*C. Hinsley*

*21 August 2021*

Whereas in elementary calculus we often attempt to find extrema of functions by obtaining their critical points — setting, say, $\frac{d}{dx}f(x) = 0$ and solving for the extreme point $x$ — we often find that we should like, instead, to find a *function* which minimizes some *functional*. Recall that a functional maps from a function to (in our case) a real number.

Suppose we want to find a function $x^*(t)$ defined on an interval $t \in [a, b]$ for $a, b \in \mathbb{R}$. Our criterion for this function is that it minimizes a functional $J(x)$ such that $J(x^*) \leq J(x)$ for all $x(t)$ defined on $t \in [a, b]$. We call $x^*$ an *extremal* of $J$ — this is analogous to the familiar idea of an extreme point of a function.

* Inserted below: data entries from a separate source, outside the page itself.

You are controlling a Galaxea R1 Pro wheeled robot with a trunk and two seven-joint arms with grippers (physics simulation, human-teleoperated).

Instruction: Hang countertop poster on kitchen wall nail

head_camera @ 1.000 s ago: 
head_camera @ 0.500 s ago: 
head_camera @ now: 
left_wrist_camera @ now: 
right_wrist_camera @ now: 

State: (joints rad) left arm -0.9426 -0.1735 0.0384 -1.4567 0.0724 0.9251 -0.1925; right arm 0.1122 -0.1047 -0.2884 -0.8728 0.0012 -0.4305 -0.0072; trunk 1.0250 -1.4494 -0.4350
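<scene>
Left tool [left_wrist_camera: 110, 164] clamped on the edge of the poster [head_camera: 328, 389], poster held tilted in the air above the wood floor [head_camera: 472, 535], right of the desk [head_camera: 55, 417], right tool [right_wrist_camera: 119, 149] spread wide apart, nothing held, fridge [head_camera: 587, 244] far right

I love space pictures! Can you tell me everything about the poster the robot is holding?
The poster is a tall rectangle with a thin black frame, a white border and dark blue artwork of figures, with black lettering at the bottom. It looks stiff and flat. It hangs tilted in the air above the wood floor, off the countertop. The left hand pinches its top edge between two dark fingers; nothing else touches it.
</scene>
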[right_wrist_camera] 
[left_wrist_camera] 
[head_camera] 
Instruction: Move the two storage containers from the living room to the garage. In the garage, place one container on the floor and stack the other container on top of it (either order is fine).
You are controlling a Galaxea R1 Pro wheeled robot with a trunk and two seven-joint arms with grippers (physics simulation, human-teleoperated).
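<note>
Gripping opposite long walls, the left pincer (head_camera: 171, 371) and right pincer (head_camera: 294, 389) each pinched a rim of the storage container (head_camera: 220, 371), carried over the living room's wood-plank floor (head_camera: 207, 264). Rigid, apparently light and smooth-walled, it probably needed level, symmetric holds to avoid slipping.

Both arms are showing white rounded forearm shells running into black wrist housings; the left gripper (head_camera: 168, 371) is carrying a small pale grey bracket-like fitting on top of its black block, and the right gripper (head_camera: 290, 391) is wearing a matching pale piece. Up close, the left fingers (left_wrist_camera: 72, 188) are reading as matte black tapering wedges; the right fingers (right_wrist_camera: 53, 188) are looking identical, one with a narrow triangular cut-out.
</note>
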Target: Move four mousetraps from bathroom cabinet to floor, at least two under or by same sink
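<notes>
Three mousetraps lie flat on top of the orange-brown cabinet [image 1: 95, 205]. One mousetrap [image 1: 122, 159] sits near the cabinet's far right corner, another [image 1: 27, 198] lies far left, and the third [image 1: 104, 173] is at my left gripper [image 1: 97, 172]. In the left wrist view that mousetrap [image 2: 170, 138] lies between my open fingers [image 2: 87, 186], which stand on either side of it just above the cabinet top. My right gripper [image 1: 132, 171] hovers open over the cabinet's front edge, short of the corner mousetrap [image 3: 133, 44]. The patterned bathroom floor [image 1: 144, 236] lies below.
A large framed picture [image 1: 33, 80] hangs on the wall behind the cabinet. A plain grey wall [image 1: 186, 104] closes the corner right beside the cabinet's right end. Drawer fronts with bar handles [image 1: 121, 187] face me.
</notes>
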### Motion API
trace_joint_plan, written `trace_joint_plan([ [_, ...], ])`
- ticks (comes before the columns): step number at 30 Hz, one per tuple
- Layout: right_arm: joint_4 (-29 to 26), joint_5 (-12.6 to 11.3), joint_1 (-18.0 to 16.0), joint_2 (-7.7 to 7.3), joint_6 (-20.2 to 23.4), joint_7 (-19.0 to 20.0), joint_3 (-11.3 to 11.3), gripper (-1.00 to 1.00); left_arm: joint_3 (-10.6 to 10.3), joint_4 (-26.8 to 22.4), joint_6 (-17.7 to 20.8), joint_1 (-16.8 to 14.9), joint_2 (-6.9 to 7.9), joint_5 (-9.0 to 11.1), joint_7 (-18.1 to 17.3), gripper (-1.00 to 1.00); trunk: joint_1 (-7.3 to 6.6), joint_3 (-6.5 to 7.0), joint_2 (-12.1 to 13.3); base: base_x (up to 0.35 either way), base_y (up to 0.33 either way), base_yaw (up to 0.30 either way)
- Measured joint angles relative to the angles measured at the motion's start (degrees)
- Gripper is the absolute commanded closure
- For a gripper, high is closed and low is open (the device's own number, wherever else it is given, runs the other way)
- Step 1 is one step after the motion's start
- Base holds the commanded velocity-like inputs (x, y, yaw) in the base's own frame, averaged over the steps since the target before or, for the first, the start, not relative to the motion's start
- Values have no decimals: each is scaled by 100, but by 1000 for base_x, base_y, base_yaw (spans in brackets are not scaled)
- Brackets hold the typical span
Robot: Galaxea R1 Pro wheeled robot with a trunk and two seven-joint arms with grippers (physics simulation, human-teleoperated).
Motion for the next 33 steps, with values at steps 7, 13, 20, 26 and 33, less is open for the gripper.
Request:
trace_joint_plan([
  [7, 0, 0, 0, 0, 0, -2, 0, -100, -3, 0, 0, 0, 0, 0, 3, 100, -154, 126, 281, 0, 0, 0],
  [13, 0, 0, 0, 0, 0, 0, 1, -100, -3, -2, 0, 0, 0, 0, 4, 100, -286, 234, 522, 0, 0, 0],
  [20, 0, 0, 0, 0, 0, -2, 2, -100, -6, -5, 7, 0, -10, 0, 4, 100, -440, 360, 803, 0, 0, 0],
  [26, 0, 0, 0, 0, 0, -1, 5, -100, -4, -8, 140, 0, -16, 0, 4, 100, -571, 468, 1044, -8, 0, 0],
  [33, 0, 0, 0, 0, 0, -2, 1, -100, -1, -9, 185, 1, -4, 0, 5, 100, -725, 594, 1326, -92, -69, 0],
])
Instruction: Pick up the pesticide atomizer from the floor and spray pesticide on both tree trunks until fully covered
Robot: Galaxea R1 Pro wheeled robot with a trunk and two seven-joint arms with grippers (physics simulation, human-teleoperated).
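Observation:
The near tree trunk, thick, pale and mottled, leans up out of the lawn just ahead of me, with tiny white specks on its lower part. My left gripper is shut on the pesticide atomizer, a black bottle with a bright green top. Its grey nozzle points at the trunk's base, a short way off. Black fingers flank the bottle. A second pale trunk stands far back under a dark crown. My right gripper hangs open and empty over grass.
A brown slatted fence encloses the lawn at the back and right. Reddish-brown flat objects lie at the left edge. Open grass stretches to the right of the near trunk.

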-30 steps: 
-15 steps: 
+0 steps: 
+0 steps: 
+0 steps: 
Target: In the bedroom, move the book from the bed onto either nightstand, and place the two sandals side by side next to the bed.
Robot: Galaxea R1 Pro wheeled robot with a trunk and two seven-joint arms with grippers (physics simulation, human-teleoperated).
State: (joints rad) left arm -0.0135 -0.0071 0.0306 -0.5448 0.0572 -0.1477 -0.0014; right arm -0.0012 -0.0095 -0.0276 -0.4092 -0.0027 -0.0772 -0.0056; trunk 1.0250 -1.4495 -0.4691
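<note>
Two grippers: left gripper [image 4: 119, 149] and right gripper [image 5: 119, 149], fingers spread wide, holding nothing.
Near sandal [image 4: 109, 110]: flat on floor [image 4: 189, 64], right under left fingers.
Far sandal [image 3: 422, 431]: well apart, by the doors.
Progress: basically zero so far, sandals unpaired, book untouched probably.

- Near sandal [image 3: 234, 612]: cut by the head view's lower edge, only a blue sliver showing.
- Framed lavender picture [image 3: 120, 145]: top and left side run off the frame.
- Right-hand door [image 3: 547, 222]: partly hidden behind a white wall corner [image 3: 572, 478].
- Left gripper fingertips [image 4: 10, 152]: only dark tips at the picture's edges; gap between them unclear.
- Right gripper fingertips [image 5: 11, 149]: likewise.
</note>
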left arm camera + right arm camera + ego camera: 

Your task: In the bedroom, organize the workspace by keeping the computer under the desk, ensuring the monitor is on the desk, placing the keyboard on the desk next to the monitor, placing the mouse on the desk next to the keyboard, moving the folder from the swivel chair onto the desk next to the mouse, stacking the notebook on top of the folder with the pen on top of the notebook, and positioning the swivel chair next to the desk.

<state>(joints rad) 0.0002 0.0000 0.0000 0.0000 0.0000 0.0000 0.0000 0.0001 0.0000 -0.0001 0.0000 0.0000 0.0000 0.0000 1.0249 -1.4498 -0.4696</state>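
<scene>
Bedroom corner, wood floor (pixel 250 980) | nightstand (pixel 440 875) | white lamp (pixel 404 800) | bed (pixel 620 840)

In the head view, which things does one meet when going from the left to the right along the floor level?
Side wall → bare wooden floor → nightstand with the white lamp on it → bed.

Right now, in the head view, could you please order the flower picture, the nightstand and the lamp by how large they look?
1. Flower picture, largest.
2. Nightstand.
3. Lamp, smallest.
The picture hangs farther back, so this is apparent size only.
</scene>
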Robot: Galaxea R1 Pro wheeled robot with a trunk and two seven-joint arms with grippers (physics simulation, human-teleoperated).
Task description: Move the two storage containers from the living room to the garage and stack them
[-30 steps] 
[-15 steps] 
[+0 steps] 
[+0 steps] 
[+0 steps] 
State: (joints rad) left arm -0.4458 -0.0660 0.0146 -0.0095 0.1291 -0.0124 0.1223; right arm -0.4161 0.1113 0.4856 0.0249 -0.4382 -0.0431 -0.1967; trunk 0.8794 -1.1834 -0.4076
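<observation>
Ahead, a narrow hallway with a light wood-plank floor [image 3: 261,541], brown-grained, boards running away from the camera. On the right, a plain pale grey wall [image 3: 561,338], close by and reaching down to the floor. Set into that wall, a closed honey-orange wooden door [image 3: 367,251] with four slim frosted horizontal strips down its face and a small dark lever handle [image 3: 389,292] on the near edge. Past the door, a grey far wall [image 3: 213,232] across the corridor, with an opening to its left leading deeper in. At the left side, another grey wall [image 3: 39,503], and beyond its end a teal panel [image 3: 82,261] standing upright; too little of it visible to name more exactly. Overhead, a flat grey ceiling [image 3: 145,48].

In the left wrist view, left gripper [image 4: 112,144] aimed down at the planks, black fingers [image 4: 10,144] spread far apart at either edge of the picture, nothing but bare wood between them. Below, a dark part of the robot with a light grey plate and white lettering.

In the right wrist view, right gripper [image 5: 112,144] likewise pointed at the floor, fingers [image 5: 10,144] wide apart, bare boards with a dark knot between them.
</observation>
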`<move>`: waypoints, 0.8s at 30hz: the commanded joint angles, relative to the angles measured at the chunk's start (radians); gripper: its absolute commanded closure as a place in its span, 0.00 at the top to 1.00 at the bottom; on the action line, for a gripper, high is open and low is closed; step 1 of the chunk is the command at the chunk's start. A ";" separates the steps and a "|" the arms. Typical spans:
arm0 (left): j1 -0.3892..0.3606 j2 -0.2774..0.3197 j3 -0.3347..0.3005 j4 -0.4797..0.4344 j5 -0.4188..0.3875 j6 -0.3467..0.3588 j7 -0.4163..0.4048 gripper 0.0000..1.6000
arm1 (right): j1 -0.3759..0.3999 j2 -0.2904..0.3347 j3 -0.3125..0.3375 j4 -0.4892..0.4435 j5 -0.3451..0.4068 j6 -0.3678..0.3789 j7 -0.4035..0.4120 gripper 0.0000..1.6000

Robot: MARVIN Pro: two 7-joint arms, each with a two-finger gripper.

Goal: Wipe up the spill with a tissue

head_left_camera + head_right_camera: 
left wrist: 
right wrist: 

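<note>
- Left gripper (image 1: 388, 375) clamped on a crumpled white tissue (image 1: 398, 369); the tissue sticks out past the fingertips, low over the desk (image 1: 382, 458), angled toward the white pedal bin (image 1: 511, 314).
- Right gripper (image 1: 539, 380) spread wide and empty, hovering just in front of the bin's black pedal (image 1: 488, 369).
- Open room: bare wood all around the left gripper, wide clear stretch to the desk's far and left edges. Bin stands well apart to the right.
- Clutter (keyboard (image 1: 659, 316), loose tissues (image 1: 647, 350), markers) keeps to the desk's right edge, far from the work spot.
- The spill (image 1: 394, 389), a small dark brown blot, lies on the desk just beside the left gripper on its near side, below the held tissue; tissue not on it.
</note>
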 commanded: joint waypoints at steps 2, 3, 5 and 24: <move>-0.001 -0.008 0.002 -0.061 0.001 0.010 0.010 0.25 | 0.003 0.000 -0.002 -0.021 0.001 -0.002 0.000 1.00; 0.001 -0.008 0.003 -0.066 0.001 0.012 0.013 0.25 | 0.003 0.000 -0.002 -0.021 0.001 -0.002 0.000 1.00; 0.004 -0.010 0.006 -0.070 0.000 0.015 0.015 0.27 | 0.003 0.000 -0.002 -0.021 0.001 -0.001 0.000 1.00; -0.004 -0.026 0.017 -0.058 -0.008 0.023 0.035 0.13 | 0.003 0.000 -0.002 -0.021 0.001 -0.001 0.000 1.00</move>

We clearly do not know how to differentiate $J(x)$, so we need some other way to determine an extremal. Suppose we have already found our extremal $x^*(t)$. For some sufficiently small deviation from this function (whatever that might mean in a particular circumstance), we should expect an arbitrarily small change in the value of the functional $J(x)$. Letting that "sufficiently small deviation from $x^*(t)$" be denoted $\delta x(t)$, we may equivalently say that for any small $\epsilon > 0$, there exists some $\delta x(t)$ so that

$$
J(x^*(t) + \delta x(t)) - J(x^*(t)) < \epsilon. \tag{1}
$$

We refer to $\delta x(t)$ as the *first variation,* or simply the variation, of $x^*(t)$.

A nice fact from [K-1] is that $\epsilon$ can be shown to only directly bound a chosen *norm* of $\delta x(t)$, so that $**\delta x(t)$ can take on any shape** due to being able to scale a function with its shape down by an arbitrarily small coefficient.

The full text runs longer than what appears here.